- **HOW TO COMPLETE THIS TASK**
Whatever appears in the data below, copy it exactly.
━━━━━ MATERIAL PROVIDED ━━━━━
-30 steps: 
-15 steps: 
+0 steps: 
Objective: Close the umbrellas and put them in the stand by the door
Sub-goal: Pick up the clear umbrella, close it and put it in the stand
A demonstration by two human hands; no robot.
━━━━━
- **ANSWER TO THIS PROBLEM**
-30 steps: 
-15 steps: 
+0 steps: 
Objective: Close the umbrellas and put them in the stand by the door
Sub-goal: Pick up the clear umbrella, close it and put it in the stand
A demonstration by two human hands; no robot.

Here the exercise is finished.